#### Work to be completed:
Check each line of the listing below for the word "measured" and say how many lines have it. Nothing else should be written.

= = = = =

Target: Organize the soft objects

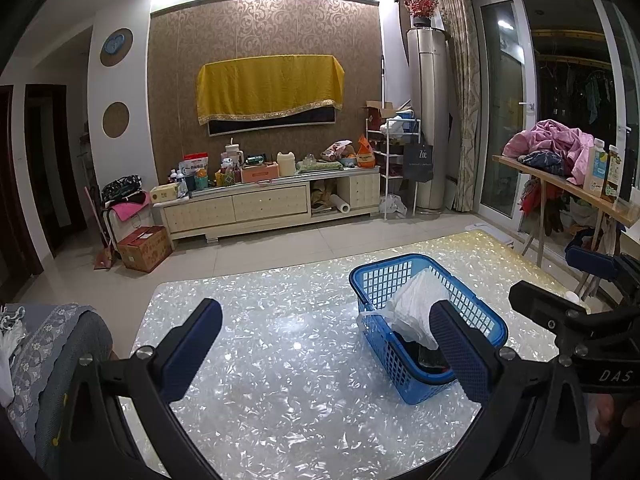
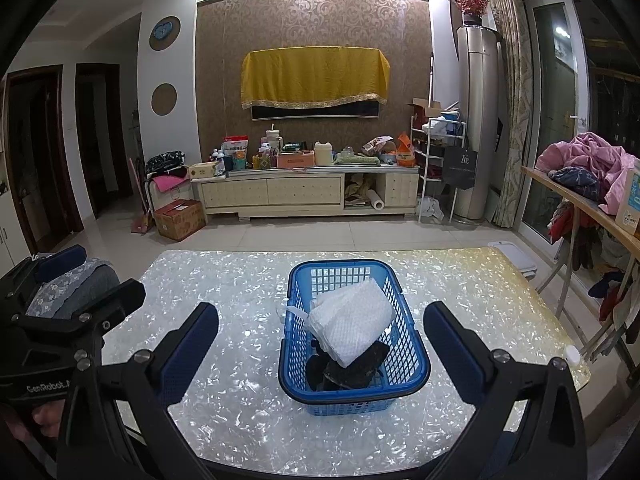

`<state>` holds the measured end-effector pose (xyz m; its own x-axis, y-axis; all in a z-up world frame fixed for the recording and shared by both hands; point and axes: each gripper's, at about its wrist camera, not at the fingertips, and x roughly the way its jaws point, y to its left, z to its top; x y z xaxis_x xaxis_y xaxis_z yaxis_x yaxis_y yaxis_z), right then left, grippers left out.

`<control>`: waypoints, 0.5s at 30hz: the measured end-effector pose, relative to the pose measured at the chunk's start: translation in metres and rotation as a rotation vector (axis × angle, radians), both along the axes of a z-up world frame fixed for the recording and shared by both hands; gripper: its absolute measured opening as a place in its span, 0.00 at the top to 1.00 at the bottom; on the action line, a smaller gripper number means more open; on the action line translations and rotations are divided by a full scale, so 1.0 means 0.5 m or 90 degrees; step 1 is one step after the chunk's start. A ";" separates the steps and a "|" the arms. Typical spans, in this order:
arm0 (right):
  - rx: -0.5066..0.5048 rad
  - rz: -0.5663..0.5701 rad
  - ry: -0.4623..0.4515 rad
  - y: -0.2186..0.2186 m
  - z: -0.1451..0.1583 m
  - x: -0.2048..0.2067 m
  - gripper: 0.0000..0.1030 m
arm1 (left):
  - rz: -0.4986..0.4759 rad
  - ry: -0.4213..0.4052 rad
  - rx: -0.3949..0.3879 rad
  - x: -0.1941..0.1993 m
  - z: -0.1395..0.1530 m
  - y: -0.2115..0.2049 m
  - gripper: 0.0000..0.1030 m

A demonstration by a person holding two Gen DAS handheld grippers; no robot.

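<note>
Right gripper spread wide and empty, facing squarely down the long axis of the blue basket near the table middle, white cloth atop dark ones inside; left gripper likewise released, basket off to its right, farther.

Left wrist view: looks forward and slightly down between its own fingers, from the near left of the table, facing the far wall. Right wrist view: same heading, set to the right, squarely behind the blue basket. Both sit close above the tabletop. Shared: table, basket, TV cabinet, yellow-draped screen.
</note>
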<state>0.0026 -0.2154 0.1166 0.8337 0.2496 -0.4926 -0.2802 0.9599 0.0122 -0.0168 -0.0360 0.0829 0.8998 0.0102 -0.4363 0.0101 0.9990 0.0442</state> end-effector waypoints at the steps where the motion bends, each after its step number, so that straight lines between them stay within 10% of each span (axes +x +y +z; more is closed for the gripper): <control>1: 0.000 0.001 0.001 -0.001 0.000 0.000 0.00 | 0.000 0.000 0.000 -0.001 0.000 0.000 0.00; 15: 0.000 0.002 0.003 -0.003 0.000 -0.002 0.00 | 0.000 0.001 -0.004 0.000 0.000 0.000 0.00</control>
<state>0.0017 -0.2168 0.1165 0.8301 0.2530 -0.4970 -0.2837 0.9588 0.0141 -0.0166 -0.0362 0.0830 0.8990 0.0075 -0.4378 0.0104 0.9992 0.0384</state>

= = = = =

#### Solved exercise:
2